Audrey Niffenegger, The Night Bookmobile
(Abrams Oct 2010)
This picture book/graphic novel, written and illustrated by Niffenegger, has a dark side that makes it not for kids, but powerfully effective for those who love books, with its tale of a woman discovers a strange bookmobile that carries all the books she has ever read.
Cherie Priest, Dreadnought
(Tor Oct 2010)
A newly widowed nurse embarks on a dangerous trip from Civil War-torn Virginia to far off Seattle to meet her estranged father in this thrilling alternate-history/steampunk novel, a largely self-contained sequel to the Locus Award-winning Boneshaker.
Mike Resnick, Blasphemy
(Golden Gryphon Press Aug 2010)
Noted veteran SF writer Resnick takes a frequently humorous and generally disapproving look at authoritarian belief systems in this collection of five stories and two novels, Walpurgis III and The Branch.

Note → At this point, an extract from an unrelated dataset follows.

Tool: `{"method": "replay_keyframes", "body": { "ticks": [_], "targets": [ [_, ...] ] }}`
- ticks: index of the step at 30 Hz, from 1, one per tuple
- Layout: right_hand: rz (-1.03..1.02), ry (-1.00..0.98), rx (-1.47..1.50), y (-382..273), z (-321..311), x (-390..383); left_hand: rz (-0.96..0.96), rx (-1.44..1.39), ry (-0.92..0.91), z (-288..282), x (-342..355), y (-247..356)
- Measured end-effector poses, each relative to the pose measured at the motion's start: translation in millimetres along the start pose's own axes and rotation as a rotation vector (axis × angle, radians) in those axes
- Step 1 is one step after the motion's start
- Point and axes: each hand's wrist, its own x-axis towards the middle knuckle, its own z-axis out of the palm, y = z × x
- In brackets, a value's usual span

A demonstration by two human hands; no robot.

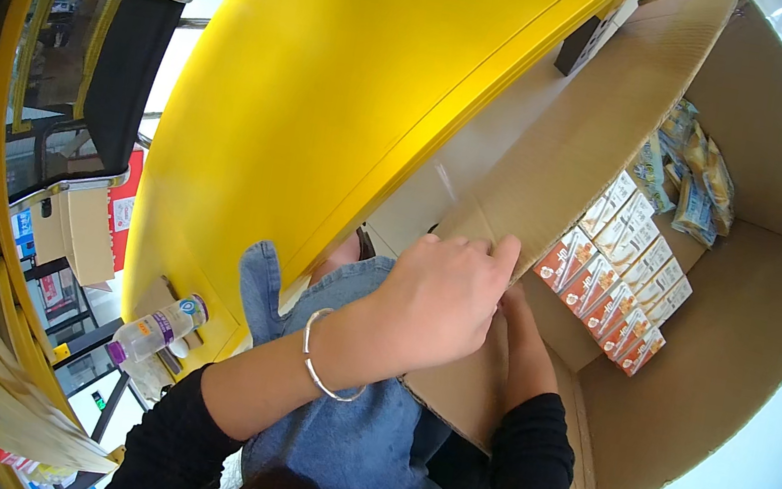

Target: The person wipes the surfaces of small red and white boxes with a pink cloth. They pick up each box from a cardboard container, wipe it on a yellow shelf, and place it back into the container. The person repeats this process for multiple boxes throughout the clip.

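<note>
A large open cardboard box (pixel 758 289) fills the right side, tilted in the view. My left hand (pixel 449 294), with a silver bangle at its wrist, is closed with its fingers curled over the box's near upper edge. My right hand (pixel 511 308) reaches inside against the same wall, and its fingers are mostly hidden behind my left hand. Small red-and-white drink cartons (pixel 613 278) stand in tight rows within the box. Beside them lies a loose heap of snack packets (pixel 694 179) in clear and blue wrappers.
A yellow table (pixel 314 81) curves along the left of the box. On its near end lies a clear plastic bottle (pixel 158 329) with a purple cap. A black mesh chair (pixel 94 69) and a smaller cardboard box (pixel 75 228) are farther left.
</note>
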Motion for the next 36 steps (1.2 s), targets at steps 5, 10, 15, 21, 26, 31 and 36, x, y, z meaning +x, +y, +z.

Sherwood Smith, Coronets and Steel
(DAW Sep 2010)
A college student researching her family roots in Europe finds herself in the middle of intrigue in a tiny Eastern European nation in this rousing fantasy adventure inspired by The Prisoner of Zenda.
Theodore Sturgeon, Case and the Dreamer: The Complete Stories of Theodore Sturgeon: Volume XIII
(North Atlantic Oct 2010)
The final volume in this vital series collects 20 stories three never published before from 1973 to 1983. Editor Noel Sturgeon provides extensive story notes.
Scott Westerfeld, Behemoth
(Simon Pulse Oct 2010)
The action-packed steampunk adventures aboard the airship Leviathan continue in this second volume in the Leviathan trilogy, a YA alternate-history set in a delightfully different version of early WWI Europe.
Charles Yu, How to Live Safely in a Science Fictional Universe
(Pantheon Sep 2010)
A time travel technician from a minor universe searches for his missing father in this fast-paced and funny first novel mixing SF tropes and mainstream concerns, and getting a lot of buzz.